1)                The present complaint has been filed by the complainant u/s 12 of the Consumer Protection Act, 1986. According to the complainant, he had purchased vehicle No.MH-02-XA-7155 on 31st August, 2005 for Rs.4,29,500/-. The vehicle was insured with the opponent for the period 8th December, 2010 to 7th December, 2011. The complainant paid premium of Rs.5,755/- to the opponent and policy was issued. On 30th July, 2011, the vehicle was damaged in the accident. The accident was informed to the opponent and submitted the claim. Details of expenditure were given to the opponent amounting to Rs.91,330/-. The complainant received letter dated 27th February, 2012 and 23rd March, 2012 from the opponent asking some compliance. The complainant send mail giving the details. Thereafter, the opponent sent another letter dated 29th March, 2012 alongwith discharge voucher for Rs.7,375/-. As the complainant incurred expenses of Rs.91,330/-, he has filed this complaint for recovery of Rs.91,330/- and legal fee Rs.4,000/-. He has also prayed for compensation of Rs.25,000/- for mental agony and cost of this proceedings Rs.10,000/-.
 
2)                The opponent appeared and filed written statement. It is submitted that the complainant failed to comply the requirement submitted by the opponent. The vehicle was insured for sum of Rs.1,78,000/-. It is denied that accident occurred on 30th July, 2011. The complainant has not disclosed the nature and the extent of damages in the accident. The claim form was submitted only after letters and reminders from the opponent dated 27th February, 2012 and 23rd March, 2012. The said claim form was submitted belatedly without date and without documents. The complainant was no co-operative and failed to give details of the cost incurred by him. Surveyor Shri Dhuri informed the opponent that he had carried out inspection on 19th August, 2011 but the complainant had not submitted the bills despite of several reminders on telephone. As per Surveyor Report, the claim was assessed to Rs.7,330/-. The complainant was trying to make improvements by replacing new parts under the guise of accidental damage. The accident damages to the extent of 7,375/- only was payable. Therefore, the complainant is not entitled for the relief as prayed.
 
3)                After hearing both the parties and after going through the record following points arise for our consideration
POINTS

 

Sr.
No.
Points
Findings
1)
Whether there is deficiency in service ?
 
No
2)
Whether the complainant is entitled for the relief as claimed ?
 
No
3)
What Order ?
 
As per final order
REASONS
4) As to Point No. 1 & 2 :- There is no dispute about the policy. According to the complainant accident took place on 30th July, 2011 and the vehicle suffered damages.
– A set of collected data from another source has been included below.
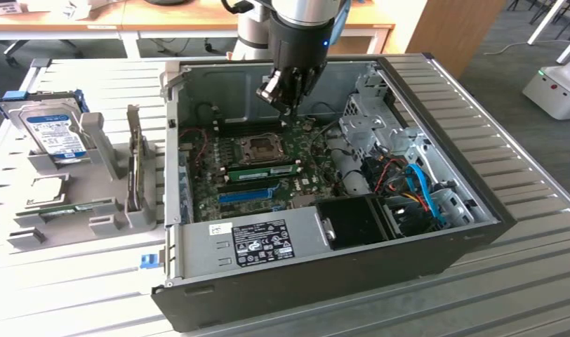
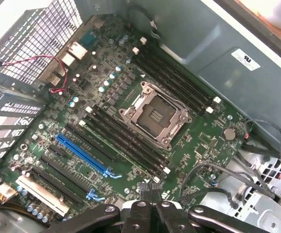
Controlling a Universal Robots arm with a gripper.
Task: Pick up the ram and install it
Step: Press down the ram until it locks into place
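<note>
— Where is the ram [image 1: 66, 208]?

— A green stick lies flat in the grey rack [image 1: 126, 210] on the counter [image 1: 69, 281], outside the computer case [image 1: 453, 246], on the exterior view's left of it. A second green stick [image 1: 259, 170] seems to sit inside the case, in a slot just beside the CPU socket [image 1: 262, 147]. I cannot tell which of the two the job means.

— And the tool [image 1: 283, 98]?

— It hangs above the case's open side, over the motherboard [image 2: 199, 141] near the socket. Its jaws are pressed together and I see nothing between them.

— How would the stick handle?

— I'd judge it light, stiff and thin, but fragile: chips on the faces, contacts along one long edge. A bare board is smooth, so a loose grip may let it slip or twist.

— Where to hold it, then?

— Across the two flat faces near the middle of the long edge away from the contacts, so it stays level. Keep clear of the contact edge and avoid bending it.
</note>
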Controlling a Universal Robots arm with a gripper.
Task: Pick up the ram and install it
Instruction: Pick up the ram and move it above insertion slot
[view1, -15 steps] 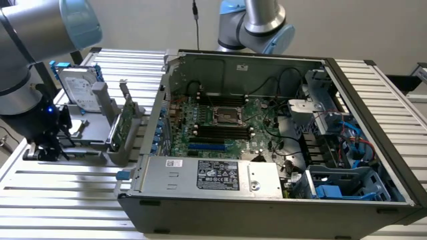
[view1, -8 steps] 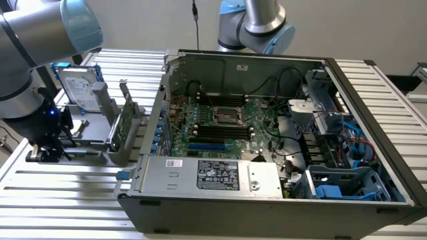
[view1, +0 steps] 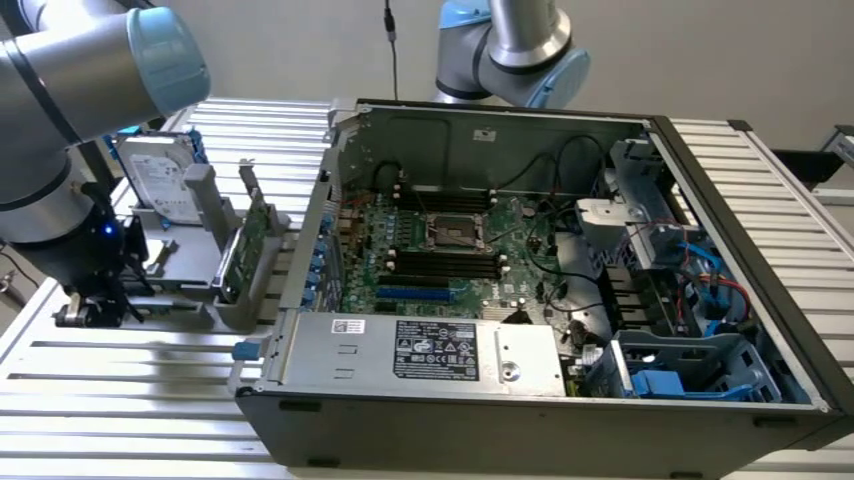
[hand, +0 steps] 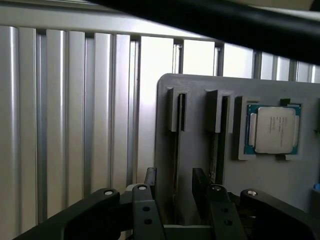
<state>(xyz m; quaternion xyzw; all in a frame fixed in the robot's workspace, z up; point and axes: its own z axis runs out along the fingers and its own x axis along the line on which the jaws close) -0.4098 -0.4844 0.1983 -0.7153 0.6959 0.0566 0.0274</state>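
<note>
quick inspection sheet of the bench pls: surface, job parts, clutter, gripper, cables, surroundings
surface: slatted metal table carrying a grey holder and an open computer case
job's things: the ram stands edge-on in a holder slot; black memory slots sit on the motherboard
clutter: hard drive, green card and processor chip, all in the holder
grippers: gripper open, the ram lined up between its fingers, not gripped
cables: black, blue and red wiring inside the case
surroundings: second arm behind the case, plain wall
</note>
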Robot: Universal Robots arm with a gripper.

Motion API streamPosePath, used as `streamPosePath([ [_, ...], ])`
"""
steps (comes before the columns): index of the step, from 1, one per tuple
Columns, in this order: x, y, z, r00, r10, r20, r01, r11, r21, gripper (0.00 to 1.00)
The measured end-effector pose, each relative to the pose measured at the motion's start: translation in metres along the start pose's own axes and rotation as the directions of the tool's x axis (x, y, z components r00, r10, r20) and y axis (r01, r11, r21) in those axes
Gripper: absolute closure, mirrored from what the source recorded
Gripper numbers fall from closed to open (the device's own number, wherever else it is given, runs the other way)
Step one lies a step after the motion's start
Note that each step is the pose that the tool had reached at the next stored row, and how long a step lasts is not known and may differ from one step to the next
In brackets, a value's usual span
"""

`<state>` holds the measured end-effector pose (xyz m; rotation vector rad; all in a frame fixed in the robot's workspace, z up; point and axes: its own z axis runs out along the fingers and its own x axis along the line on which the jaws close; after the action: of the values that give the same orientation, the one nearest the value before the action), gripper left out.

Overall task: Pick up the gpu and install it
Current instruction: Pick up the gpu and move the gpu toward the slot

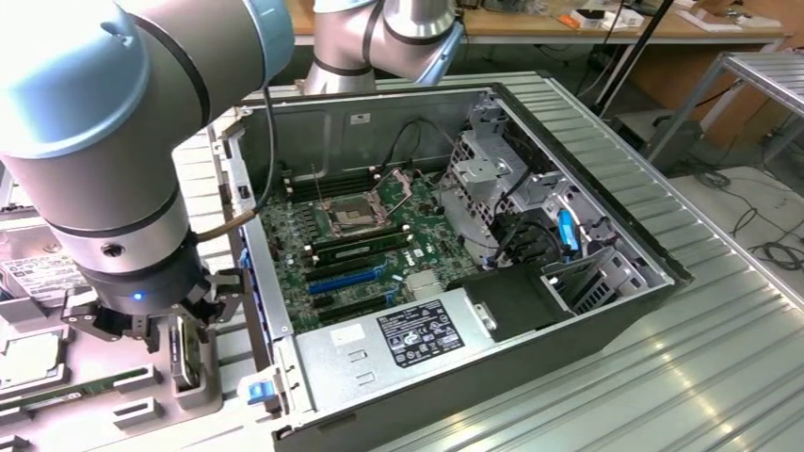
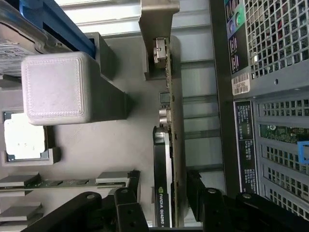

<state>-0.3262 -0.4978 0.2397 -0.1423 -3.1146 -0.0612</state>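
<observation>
The gpu (image 2: pixel 169 145) is not in the machine yet. You can see it standing on its long edge in a grey holder (image 2: pixel 120 145) just outside the open computer case (image 1: pixel 339 118), on the exterior view's left.

Taking the scene from the biggest thing down, the case lies on its side on the ribbed metal worktop (image 1: pixel 703 377) with its cover off. That leaves the motherboard (image 1: pixel 377 226) exposed to you. Its blue expansion slot (image 1: pixel 345 278) looks empty, so I judge that no part of the installing is done.

The arm reaches down over the holder and brings the tool (image 1: pixel 176 344) to the card (image 1: pixel 186 353). From the wrist view, the tool (image 2: pixel 163 193) straddles the card with one black finger (image 2: pixel 130 203) on either side. You can make out a narrow gap between each finger and the card, so I read the fingers as spread rather than pinching.

By that reading you are at the very start of the pick. The tool is lined up on the card, but the grip, the lift, the carry and the seating are all left to do.
</observation>
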Motion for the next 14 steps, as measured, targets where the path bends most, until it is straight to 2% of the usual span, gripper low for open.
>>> streamPosePath([
  [2,0.000,0.0026,0.0000,1.0000,0.000,-0.0001,0.000,1.0000,0.0005,0.49],
  [3,0.001,0.0115,0.0004,1.0000,0.000,0.0001,0.000,1.0000,0.0034,0.49],
  [4,0.001,0.0151,0.0007,1.0000,0.000,0.0005,0.000,1.0000,0.0054,0.49],
  [7,0.001,0.0158,0.0000,1.0000,0.000,-0.0003,0.000,0.9999,0.0103,0.49],
  [9,0.002,0.0159,-0.0029,1.0000,0.000,-0.0007,0.000,0.9999,0.0102,0.49],
  [14,0.001,0.0159,-0.0031,1.0000,0.000,-0.0007,0.000,0.9999,0.0102,0.50],
])
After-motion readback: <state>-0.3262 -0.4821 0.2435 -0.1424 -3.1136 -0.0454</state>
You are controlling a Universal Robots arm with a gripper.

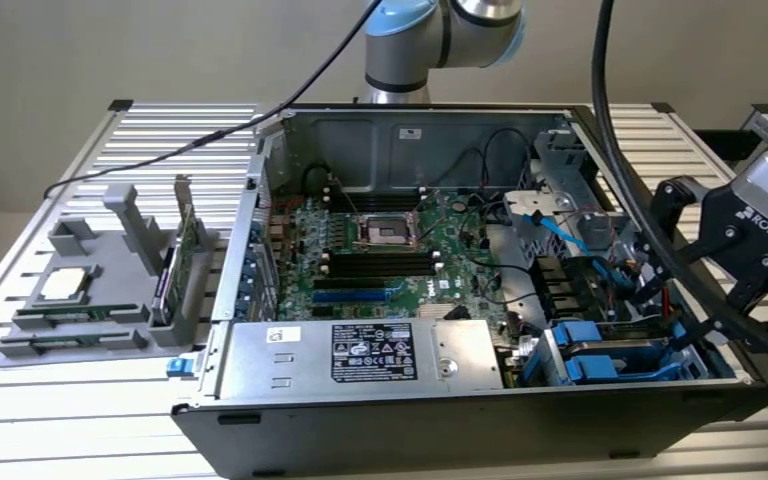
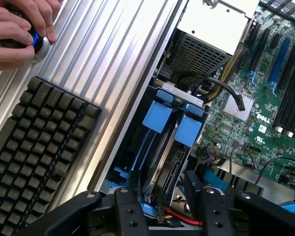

According to the complainant, he incurred expenses of Rs.91,330/- for repairs. The opponent has denied the accident and damage to the vehicle. The complainant has not produced any evidence on record to show that vehicle was damaged in the accident. The complainant has not produced copies of police investigation papers to show the accident and the vehicle was damaged in the accident. According to the complainant, he incurred expenses of Rs.91,330/-. The complainant has produced xerox copies of bills. Those are challenged by the opponents. According to the opponents the complainant wants to replace the part under guise of damage in accident. It was necessary for the complainant to file the affidavit of the person who repaired the vehicle to show that the vehicle was damaged in the accident and the expenses were incurred for repairs of the damaged part in the accident. Mere production of xerox copies of bills is not sufficient to prove the damage in the accident. As per policy, the complainant is entitled for the expense incurred for repair of the part damaged in the accident. The opponent has already wrote letters/emails to the complainant asking for the details.The complainant has produced copy of notice issued through advocate. On perusal of it, the complainant has claimed compensation of Rs.91,330/-. The complainant has not sent the copies of bills to the opponent showing the details of expenses alongwith the notice. Those copies are produced in the complaint. The Surveyor was appointed by the opponent. The Surveyor informed the opponent about the non cooperation by the complainant. As per the Survey Report, damages are only for Rs.7,330/-. Accordingly, the opponent offered the amount of Rs.7,330/- to the complainant.   
 
5)                The learned advocate for the complainant in his written notes of argument has placed reliance on the judgments of Hon’ble Supreme Court. Those judgments are on the point of payment of claim. In the instant complaint before us, the complainant failed to prove the damage to the vehicle therefore the abovecited judgments are not applicable to this complaint. On the other hand, the learned advocate for the opponent has placed reliance on the judgment of Hon’ble Supreme Court reported in (2009) 7 Supreme Court Cases 777.   In view of this judgment, the report of Surveyor is not the last word but there must be legitimate reason for departing from the report. In the instant complaint before us, the complainant has not produced evidence to show the damage caused to his vehicle. Therefore, the Surveyor’s report will have to be believed.   The learned advocate for the opponent has further placed reliance on the judgment of Hon’ble National Commission reported in III(2008) CPJ 93 (NC) in the case of Champalal Verma –Versus- Oriental Insurance Company Limited. In para 5 of the judgment, the Hon’ble National Commission has laid down as under
Para 5 : I am left in no doubt, that as per law, it is the report of the Surveyor which has to be given due weightage but since this case involves the quantum dispute, and as has been consistently held by this Commission, Consumer Fora cannot go into the question of quantum dispute as it will involve a detailed investigation, which cannot be dealt in the summary proceedings expected from the Consumer Protection Act, 1986.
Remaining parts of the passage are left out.